The house sits sideways to the sea and facing south, so all the rooms are filled with sun. Judging by the haze on the horizon, almost like steam rising off the sea, the sun is shining everywhere, not just on this stretch of the east coast of Ireland, but in Cork, Skibbereen, Belfast, Galway and Kilkenny; drying up the grass and causing anxiety to the farmers. Weather seems permanently to be causing anxiety to the farmers. Even in England, where I have never been, the sun is shining. We read this in the newspaper which arrives in time for breakfast every morning and keeps Aunt Mary occupied for half an hour or so.

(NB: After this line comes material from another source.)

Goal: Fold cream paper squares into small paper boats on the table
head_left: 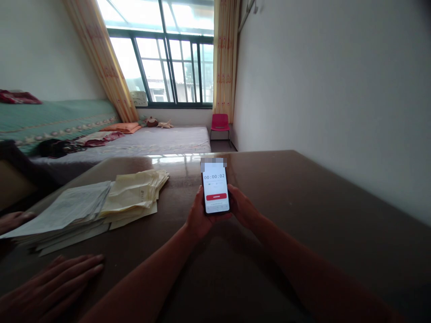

If you climb up the hill at the back of the house, you can see Wales on a clear day. It's not really very exciting, just a grey lump in the distance, but it's somewhere else. Somewhere new. For the last two weeks there has been no sign of Wales at all, just that pale haze steaming gently up into the sky, shutting this island off from the rest of the world.
The morning trains from Dublin have been filled with people coming down from the city to sit on the beach, and paddle and throw stones into the sea, and shout at their children, who change as the hours go by from pale city children to fretful whiners grilled beyond endurance by the unexpected sun. They stay mainly up at the far end of the beach, near to the station and the two small cafes that sell fruit drinks and ice creams, and plates of biscuits and delicious cups of reviving tea. They don't in fact bother us over here at all. Two special trains have to be put on in the late afternoon to bring them back to town, as they don't all fit on the five-thirty from Wicklow. They leave an awful mess on the sand but the tide takes care of most of that. Poor Mr Carroll the stationmaster, however, has a terrible time keeping his station clean and tidy, and is the one person in the village to admit to being glad that heat waves don't happen too often.
It is my eighteenth birthday.
I feel this to be a very important landmark in my life. I have left school. Yesterday I bundled away into the attic everything that had to do with school; the clothes, the books, the rules for living that for so many years they have tried to impose upon me; even the photograph albums, full of the snapshots of friends whom I have no impassioned desire to see again.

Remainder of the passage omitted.